Borr Drilling Ltd. announced on Feb. 13 it had been awarded a new contract and two extensions for its premium jack-up drilling rigs Ran, Gerd and Natt, increasing the company's firm backlog by approximately 625 days.

Fieldwood Energy hired jackup Ran for work in Mexico. The firm scope of the contract includes two wells with an estimated duration of 50 days, and one optional well with an estimated duration of 75 days. The firm work has an estimated contract value of $7.5 million, excluding mobilization and demobilization. The contract is expected to commence in June 2023 in direct continuation of the rig's ongoing contact and is expected to keep the rig contracted until the fourth quarter of 2023 when it will start its subsequent contract.

Addax extended the Gerd jackup contract by 10 months, keeping the rig under contract through the end of January 2024. The extension is valued at $40 million.

Eni exercised three well options for jack-up Natt, extending the contract by an estimated 270 days.

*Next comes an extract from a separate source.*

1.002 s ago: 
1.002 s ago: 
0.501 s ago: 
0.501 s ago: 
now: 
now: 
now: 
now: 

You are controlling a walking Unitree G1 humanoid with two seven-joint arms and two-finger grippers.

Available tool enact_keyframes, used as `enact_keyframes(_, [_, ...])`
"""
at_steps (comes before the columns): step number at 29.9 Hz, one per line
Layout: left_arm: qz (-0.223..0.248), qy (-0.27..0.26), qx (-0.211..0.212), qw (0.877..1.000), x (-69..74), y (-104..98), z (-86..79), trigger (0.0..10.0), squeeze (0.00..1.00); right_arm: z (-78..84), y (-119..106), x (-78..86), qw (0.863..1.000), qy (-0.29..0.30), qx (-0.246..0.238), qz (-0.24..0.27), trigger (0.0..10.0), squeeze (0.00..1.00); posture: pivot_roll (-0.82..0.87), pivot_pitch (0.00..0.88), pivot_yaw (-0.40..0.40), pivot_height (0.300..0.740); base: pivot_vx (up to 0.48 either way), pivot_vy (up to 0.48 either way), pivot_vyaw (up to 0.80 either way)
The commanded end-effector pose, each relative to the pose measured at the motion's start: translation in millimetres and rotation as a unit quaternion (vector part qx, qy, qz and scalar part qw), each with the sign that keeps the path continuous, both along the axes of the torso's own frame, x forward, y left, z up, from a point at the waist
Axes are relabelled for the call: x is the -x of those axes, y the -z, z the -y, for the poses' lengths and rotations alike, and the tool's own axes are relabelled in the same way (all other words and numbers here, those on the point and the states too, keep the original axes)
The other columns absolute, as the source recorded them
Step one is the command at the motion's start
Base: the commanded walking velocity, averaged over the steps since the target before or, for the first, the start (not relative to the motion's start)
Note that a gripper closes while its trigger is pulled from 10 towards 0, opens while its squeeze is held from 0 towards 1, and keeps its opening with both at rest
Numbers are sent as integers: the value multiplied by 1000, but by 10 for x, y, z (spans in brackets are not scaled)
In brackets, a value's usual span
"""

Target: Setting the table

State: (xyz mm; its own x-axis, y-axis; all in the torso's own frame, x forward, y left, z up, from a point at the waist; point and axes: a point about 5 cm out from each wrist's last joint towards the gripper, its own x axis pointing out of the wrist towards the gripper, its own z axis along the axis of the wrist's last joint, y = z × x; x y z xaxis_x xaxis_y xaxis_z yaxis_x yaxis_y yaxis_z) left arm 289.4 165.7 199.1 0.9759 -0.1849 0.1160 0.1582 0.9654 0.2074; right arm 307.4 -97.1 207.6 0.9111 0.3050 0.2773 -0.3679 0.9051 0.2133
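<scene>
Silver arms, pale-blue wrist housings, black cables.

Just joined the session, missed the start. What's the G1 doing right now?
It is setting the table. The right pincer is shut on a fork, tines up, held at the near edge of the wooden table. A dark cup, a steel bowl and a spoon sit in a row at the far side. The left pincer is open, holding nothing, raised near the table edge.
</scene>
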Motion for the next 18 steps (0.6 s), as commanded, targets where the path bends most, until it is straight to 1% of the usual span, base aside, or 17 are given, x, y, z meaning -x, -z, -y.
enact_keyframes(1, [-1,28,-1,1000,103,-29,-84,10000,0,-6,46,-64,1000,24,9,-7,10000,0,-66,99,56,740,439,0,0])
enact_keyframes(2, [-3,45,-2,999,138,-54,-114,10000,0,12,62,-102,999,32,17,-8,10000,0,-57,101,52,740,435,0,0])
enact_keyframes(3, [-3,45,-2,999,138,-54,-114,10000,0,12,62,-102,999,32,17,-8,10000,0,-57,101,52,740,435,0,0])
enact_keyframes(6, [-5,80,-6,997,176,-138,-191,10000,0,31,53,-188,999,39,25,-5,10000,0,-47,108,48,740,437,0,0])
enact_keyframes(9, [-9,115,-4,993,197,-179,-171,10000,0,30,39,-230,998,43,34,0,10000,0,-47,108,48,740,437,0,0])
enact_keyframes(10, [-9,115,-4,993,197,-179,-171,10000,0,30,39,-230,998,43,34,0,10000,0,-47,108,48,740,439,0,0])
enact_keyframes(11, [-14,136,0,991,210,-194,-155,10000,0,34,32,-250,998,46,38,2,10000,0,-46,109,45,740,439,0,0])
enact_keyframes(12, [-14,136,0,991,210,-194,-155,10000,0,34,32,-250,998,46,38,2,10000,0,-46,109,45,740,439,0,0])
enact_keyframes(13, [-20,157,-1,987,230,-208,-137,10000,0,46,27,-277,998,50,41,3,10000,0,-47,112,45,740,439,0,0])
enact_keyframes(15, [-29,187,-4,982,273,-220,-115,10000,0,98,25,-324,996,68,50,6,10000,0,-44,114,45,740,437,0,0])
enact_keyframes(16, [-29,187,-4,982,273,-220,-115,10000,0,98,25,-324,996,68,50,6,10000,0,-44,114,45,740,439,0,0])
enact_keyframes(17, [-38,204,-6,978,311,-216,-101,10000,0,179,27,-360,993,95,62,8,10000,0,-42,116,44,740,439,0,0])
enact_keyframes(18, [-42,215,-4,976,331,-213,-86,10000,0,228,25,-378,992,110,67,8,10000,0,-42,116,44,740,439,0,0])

This extension is expected to keep the rig contracted until the first quarter of 2024 and has an estimated contract value of $22.7 million.

Gemsa re-ups Shelf Rig 141

Shelf Drilling Ltd. announced on Feb. 9 that it had secured a one-year contract extension for the Rig 141 jack-up rig in direct continuation of its current term with Gemsa Petroleum Co. for operations in the Gulf of Suez offshore Egypt. 

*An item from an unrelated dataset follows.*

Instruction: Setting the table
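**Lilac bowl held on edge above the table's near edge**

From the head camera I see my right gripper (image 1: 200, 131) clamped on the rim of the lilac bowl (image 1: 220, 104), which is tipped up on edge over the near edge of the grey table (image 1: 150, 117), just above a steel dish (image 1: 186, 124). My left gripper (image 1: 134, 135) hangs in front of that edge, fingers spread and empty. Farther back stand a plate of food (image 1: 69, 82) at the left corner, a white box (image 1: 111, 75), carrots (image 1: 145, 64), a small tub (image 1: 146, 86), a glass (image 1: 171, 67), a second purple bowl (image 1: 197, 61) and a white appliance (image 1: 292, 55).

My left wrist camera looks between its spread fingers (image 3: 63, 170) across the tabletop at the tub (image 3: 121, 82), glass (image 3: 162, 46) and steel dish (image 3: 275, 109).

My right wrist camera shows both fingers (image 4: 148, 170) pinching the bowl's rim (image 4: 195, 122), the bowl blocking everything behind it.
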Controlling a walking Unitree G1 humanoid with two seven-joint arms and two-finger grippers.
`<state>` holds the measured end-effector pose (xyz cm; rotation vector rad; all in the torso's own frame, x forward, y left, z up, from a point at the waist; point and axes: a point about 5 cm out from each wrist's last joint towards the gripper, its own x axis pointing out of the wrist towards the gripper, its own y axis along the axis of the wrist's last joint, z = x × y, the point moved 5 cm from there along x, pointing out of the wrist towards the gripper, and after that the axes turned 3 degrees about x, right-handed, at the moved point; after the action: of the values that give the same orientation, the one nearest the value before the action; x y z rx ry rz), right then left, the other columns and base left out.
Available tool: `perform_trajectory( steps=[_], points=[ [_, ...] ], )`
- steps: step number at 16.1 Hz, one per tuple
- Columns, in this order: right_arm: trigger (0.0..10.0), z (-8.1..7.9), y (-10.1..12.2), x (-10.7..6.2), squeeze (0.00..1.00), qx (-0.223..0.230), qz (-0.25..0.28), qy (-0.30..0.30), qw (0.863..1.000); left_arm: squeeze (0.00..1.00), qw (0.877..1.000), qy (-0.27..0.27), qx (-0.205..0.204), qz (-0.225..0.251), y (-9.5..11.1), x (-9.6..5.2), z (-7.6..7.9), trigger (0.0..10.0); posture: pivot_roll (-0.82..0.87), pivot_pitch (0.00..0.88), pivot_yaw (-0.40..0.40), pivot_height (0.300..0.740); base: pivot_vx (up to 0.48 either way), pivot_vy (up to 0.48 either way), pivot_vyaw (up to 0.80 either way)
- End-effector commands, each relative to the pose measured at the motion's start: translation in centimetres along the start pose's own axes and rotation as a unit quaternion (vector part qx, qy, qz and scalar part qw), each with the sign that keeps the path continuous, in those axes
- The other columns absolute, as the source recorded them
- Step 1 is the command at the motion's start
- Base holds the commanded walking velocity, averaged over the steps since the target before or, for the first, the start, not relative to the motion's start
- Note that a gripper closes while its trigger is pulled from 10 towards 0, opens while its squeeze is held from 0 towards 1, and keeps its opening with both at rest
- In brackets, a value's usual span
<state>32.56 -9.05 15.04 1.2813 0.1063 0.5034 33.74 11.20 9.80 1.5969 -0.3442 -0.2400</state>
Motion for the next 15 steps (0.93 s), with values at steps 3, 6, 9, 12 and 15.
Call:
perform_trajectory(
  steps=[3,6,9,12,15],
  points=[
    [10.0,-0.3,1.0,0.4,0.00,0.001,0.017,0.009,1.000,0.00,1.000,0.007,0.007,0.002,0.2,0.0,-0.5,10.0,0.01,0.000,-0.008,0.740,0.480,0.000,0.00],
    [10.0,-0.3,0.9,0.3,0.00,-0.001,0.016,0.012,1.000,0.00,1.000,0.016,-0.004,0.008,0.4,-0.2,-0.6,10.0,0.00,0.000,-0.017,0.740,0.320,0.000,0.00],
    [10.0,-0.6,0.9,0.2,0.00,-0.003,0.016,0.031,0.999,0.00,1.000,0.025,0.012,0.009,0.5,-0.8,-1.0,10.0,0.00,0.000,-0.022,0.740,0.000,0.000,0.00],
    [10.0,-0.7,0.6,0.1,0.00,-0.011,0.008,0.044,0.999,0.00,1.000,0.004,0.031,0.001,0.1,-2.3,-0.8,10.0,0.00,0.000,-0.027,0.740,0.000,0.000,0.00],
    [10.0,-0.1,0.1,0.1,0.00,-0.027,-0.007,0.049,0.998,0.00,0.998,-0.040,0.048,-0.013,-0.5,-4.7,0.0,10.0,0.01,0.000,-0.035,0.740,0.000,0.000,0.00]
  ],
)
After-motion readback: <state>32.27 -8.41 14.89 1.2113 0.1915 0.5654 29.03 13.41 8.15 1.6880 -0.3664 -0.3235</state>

Vaarst launches subsea tech
Vaarst's next-gen subsea robotic technology SubSLAM delivers 4K resolution video with simultaneous high-quality live 3D dense point clouds at sub-millimeter accuracy.  (Source: Shutterstock) 

Vaarst launched its next-gen subsea robotic technology in the U.S. market on Feb. 10. The company said its SubSLAM X2 technology addresses time-consuming disadvantages of conventional inspection procedures while delivering detailed, quantifiable data faster than previously available. Applications include asset integrity, subsea metrology for construction projects, decommissioning, pipeline inspection and cable pre-lay inspection.

The SubSLAM real-time intelligent data collection system delivers 4K resolution video with simultaneous high-quality live 3D dense point clouds at sub-millimeter accuracy. 

Mounted on any ROV carrying out a visual inspection, SubSLAM can record all data in a single run. Equipped with machine vision sensors and fast onboard processors, 3D reconstructions are modeled while high resolution 4K video footage is captured.